*What is required*: Among the entries, find each line that includes the string "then" and list it.

(Stored entries)
---

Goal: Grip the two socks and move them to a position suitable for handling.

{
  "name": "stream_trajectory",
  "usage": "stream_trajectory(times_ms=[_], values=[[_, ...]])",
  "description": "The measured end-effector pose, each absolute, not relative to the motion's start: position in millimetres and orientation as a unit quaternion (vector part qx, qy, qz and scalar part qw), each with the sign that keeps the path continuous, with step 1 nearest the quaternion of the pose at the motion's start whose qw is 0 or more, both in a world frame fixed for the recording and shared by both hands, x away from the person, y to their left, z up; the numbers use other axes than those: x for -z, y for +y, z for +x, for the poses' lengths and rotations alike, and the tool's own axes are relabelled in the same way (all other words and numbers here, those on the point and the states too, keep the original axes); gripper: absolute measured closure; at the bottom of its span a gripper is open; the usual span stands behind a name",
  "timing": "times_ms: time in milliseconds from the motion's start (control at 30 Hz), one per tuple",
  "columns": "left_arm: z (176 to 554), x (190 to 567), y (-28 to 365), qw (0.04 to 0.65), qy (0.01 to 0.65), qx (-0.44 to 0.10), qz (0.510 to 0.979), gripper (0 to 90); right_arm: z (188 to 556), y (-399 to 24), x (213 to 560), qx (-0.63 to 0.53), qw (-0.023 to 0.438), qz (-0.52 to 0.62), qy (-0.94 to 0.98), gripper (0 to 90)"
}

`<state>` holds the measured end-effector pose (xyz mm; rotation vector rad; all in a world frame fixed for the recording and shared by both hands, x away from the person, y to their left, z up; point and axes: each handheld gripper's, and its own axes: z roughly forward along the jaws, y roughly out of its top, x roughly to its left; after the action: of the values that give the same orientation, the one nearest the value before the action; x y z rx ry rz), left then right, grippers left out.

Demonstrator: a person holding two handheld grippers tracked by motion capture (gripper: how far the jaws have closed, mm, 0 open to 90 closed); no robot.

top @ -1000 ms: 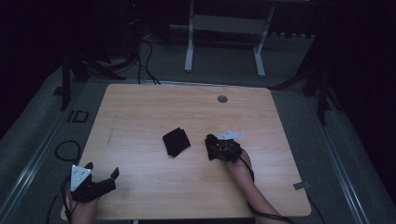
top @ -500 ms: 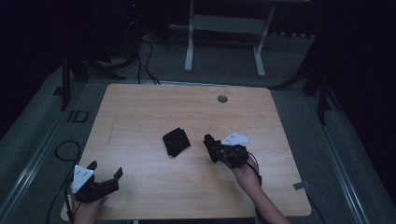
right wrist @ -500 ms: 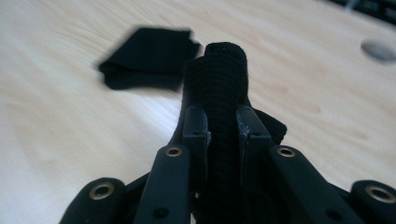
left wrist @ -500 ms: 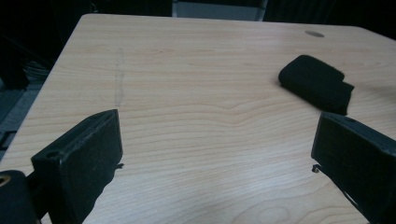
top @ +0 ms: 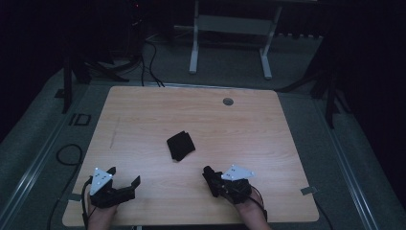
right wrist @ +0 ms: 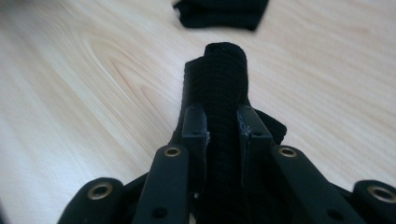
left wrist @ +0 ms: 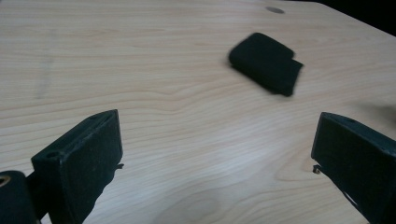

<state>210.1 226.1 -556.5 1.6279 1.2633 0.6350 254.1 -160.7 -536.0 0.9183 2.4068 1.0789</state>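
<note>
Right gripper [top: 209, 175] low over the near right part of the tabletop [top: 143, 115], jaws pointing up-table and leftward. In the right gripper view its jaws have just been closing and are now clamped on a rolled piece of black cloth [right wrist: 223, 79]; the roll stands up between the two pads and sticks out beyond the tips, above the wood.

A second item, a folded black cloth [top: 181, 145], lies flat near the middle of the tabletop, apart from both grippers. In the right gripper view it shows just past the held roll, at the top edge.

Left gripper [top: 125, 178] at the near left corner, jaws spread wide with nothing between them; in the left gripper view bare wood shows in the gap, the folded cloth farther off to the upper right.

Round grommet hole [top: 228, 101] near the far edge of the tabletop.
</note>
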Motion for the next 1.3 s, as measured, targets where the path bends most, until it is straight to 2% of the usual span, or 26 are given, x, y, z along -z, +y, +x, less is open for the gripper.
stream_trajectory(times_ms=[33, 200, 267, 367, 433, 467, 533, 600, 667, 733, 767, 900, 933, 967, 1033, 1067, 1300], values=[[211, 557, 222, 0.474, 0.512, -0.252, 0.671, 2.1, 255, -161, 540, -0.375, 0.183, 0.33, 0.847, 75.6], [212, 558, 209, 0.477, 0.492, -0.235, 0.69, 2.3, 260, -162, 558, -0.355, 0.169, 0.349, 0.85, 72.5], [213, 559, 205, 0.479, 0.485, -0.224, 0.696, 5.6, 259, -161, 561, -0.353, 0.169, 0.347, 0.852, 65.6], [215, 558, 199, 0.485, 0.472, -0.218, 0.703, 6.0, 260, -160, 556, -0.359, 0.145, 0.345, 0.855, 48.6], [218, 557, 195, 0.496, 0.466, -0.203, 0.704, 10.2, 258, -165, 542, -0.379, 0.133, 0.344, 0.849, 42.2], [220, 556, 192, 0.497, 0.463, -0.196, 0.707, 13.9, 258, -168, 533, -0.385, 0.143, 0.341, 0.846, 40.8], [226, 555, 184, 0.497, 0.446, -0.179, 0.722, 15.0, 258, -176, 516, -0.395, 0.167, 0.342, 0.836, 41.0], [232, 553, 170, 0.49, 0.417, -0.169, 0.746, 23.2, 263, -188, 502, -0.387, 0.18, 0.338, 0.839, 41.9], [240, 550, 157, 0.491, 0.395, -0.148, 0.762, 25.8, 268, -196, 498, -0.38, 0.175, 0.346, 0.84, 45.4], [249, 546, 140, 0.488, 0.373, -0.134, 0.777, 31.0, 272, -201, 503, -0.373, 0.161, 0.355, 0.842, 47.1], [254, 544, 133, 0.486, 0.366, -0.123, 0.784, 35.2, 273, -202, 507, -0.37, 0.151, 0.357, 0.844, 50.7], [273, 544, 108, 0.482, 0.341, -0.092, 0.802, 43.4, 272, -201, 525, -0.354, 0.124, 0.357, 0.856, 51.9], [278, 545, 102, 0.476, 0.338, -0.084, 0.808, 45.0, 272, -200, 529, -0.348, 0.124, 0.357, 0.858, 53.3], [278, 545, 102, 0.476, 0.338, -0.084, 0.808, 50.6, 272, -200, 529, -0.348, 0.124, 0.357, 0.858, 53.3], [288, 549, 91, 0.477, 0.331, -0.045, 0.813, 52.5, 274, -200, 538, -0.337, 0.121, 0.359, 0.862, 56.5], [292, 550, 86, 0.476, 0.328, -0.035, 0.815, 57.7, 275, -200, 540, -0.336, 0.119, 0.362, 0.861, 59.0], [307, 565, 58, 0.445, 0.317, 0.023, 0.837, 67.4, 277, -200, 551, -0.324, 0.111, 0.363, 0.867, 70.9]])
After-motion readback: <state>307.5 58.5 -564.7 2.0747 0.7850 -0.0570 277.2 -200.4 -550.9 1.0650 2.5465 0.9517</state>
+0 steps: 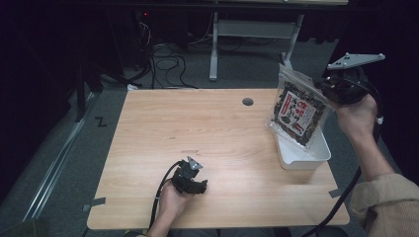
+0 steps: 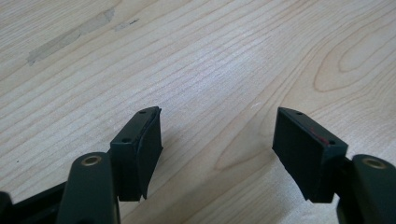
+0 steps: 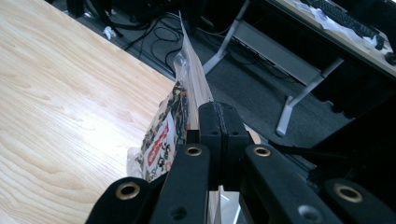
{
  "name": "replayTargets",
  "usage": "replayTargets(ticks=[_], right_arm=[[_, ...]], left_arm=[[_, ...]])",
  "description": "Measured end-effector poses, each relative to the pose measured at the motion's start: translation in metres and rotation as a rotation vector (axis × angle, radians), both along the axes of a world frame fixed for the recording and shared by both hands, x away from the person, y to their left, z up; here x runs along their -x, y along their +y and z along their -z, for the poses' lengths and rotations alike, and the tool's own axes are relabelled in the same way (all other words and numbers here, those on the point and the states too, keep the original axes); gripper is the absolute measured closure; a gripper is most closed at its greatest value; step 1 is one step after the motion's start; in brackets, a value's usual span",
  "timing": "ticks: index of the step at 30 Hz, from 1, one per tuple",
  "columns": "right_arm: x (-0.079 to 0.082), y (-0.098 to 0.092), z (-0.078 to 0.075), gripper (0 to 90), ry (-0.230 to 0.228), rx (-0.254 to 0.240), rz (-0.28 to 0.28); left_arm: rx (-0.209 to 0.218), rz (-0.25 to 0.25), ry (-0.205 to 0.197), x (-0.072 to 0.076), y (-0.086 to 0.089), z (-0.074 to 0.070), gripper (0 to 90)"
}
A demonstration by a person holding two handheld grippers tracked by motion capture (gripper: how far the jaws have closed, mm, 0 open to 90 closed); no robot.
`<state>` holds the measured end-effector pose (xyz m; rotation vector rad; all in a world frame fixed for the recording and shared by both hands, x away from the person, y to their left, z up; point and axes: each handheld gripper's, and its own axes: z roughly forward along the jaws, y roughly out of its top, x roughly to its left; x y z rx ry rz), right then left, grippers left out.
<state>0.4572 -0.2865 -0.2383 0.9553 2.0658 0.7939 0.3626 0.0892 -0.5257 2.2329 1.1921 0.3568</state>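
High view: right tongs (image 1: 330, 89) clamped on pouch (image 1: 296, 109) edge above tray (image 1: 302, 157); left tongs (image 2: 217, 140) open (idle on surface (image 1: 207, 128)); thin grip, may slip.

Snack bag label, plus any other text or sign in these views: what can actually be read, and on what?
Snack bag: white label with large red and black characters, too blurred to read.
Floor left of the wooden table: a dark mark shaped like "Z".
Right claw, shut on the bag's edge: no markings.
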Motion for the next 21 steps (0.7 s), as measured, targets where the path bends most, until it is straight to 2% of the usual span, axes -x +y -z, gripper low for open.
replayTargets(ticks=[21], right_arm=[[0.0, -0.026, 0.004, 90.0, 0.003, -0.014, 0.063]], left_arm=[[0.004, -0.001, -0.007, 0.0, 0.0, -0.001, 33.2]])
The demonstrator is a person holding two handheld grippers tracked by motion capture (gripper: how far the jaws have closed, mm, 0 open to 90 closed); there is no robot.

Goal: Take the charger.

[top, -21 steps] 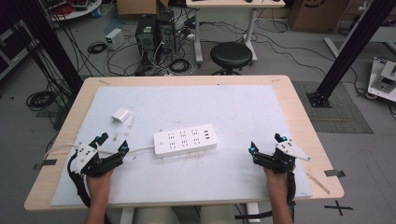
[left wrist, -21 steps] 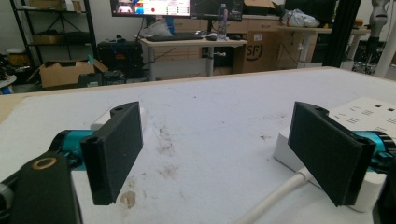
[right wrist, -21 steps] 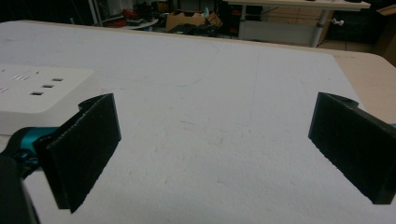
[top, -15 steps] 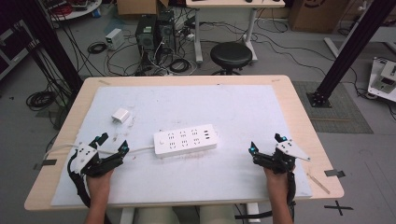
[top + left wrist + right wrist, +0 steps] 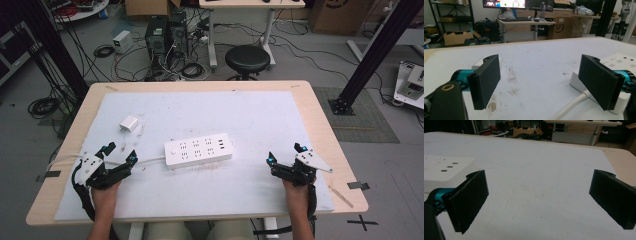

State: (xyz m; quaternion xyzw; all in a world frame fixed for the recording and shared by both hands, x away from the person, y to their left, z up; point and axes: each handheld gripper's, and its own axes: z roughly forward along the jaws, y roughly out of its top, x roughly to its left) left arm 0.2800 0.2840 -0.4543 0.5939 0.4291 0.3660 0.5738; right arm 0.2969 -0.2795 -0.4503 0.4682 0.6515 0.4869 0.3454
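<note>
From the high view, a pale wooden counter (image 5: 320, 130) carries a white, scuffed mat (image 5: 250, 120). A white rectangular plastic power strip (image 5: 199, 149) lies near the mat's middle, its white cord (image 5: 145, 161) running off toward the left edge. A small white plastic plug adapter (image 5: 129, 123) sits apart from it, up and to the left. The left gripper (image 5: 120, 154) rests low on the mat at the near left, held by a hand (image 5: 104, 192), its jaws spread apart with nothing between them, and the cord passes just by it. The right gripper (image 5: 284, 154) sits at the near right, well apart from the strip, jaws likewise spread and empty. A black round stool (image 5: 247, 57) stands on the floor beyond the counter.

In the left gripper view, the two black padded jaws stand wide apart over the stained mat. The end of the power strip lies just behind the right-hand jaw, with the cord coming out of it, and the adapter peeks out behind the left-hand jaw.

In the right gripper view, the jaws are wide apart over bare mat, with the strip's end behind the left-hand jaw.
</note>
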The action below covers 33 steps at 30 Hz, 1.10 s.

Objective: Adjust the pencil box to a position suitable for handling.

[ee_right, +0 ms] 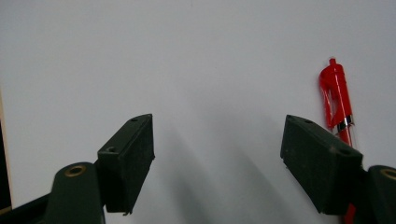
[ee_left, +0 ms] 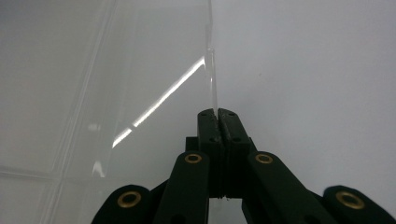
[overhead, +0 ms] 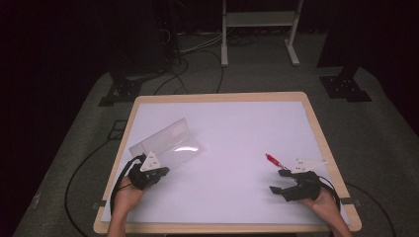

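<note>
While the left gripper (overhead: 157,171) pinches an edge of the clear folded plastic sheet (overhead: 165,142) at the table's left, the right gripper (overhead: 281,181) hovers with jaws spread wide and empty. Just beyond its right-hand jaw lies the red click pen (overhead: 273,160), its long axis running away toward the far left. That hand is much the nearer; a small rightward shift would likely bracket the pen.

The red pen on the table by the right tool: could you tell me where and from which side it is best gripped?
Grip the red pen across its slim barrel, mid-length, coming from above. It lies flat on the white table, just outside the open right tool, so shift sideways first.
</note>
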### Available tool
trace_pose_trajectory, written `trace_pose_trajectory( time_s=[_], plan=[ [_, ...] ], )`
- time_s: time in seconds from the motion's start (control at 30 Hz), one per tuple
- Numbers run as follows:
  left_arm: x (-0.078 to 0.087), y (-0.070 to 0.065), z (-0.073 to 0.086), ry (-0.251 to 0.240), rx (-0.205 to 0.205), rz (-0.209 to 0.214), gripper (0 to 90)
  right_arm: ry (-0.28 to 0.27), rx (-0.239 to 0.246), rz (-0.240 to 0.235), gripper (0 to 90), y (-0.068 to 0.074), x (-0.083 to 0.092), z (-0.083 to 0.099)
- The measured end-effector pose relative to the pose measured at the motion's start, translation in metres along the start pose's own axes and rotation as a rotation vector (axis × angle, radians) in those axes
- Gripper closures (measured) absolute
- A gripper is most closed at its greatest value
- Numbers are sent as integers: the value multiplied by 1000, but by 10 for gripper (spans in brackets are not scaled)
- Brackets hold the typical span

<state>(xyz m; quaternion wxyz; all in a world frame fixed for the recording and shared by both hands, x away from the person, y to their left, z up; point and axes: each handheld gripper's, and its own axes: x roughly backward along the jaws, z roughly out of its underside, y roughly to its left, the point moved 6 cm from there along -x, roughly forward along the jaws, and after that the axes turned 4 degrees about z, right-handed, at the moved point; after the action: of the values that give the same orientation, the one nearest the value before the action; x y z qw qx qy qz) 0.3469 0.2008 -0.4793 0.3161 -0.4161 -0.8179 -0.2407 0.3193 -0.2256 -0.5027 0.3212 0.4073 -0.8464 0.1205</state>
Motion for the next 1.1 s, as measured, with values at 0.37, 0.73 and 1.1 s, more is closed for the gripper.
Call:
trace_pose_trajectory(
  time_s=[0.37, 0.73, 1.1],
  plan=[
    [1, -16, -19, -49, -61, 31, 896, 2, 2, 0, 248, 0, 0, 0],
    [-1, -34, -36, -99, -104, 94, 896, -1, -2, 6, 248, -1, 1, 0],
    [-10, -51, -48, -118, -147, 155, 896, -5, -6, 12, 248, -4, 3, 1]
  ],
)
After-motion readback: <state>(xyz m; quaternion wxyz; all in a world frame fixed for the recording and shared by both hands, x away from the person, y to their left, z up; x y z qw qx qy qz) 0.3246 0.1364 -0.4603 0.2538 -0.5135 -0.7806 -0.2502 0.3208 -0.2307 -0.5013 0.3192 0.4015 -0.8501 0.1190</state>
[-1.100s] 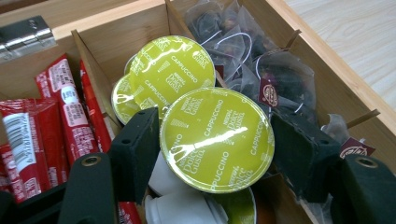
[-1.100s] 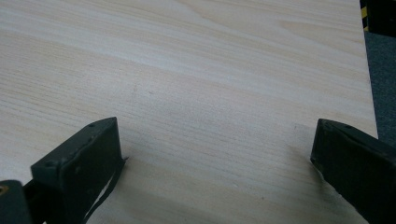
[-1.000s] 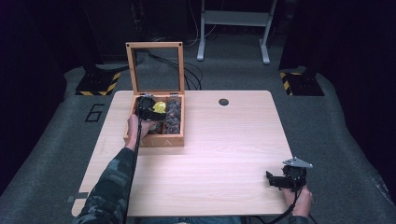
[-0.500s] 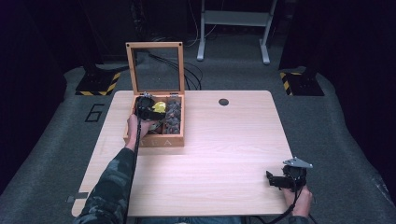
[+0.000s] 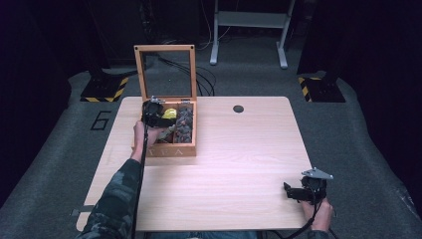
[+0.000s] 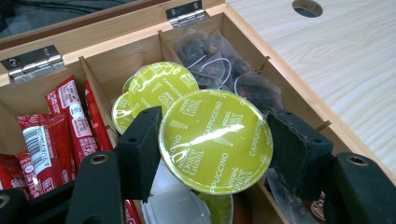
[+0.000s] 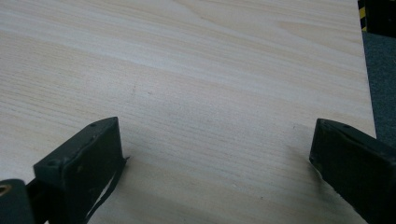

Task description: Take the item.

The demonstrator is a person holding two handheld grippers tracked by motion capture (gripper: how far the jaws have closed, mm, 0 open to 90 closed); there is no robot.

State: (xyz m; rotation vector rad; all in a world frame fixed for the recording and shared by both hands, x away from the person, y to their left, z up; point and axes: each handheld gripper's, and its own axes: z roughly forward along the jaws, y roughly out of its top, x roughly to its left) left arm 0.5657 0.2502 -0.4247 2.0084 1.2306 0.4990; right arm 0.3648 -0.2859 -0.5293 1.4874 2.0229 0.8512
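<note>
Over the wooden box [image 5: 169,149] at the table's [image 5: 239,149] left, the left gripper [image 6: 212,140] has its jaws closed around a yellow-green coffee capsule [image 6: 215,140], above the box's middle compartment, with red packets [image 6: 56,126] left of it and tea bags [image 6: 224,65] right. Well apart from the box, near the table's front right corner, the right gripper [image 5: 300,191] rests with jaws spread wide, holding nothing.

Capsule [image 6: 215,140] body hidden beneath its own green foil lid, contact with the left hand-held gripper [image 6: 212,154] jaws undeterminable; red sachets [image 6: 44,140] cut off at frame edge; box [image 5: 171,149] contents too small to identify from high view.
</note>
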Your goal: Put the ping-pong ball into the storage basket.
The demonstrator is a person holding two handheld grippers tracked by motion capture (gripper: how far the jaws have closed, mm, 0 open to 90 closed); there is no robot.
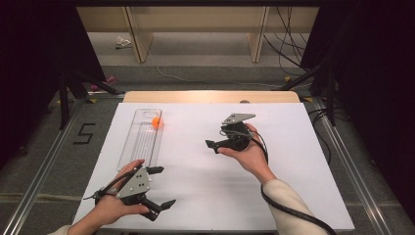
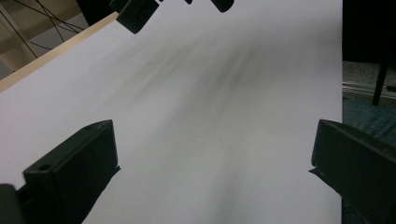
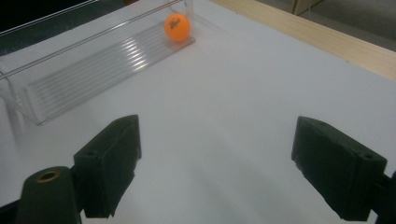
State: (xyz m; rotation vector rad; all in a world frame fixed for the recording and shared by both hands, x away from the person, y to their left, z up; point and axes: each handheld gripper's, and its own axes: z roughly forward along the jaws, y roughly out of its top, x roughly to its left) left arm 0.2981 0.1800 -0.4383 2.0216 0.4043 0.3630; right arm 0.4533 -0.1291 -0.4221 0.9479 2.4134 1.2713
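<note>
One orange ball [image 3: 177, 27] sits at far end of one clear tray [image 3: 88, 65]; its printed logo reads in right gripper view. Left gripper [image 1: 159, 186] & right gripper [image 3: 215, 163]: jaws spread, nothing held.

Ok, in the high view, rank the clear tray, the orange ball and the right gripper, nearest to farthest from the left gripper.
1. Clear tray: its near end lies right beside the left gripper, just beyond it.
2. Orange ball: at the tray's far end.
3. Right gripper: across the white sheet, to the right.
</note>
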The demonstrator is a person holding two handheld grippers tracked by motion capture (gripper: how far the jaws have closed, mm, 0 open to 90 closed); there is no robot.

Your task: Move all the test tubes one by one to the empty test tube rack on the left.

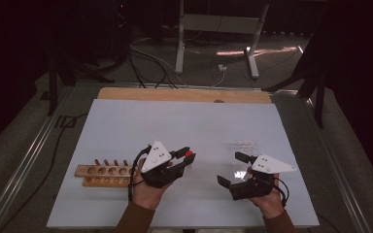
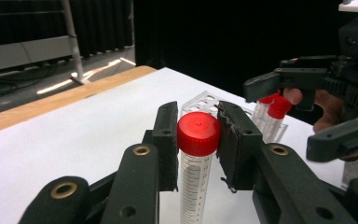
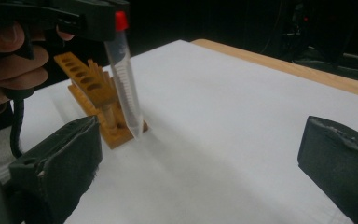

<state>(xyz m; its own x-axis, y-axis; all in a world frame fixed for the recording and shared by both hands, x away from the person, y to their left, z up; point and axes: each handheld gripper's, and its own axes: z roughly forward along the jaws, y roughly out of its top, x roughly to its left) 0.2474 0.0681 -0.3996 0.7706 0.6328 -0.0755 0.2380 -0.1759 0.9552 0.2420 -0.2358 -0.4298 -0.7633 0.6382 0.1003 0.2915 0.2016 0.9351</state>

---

*Task response*:
`<state>` holds the measured end-effector pose (xyz mm; rotation vector rad; all in a world frame fixed for the recording and shared by both hands, x away from the person, y to their left, z up; point and axes: each handheld gripper's, and its own axes: z roughly forward along the jaws, y roughly out of its top, x roughly to its left; after the action: of the values that give the same orientation, the one nearest the value before the action; x y z rx ry rz), left then right, grippers left out.
`<state>` holds the measured end-effector pose (xyz m; rotation vector rad; all in a world frame fixed for the recording and shared by both hands, x away from the person, y to their left, z up; point and axes: each handheld gripper's, and its own axes: z roughly forward along the jaws, y roughly out of its top, x roughly to its left; x y z rx ry rz), right then left, grippers left out.

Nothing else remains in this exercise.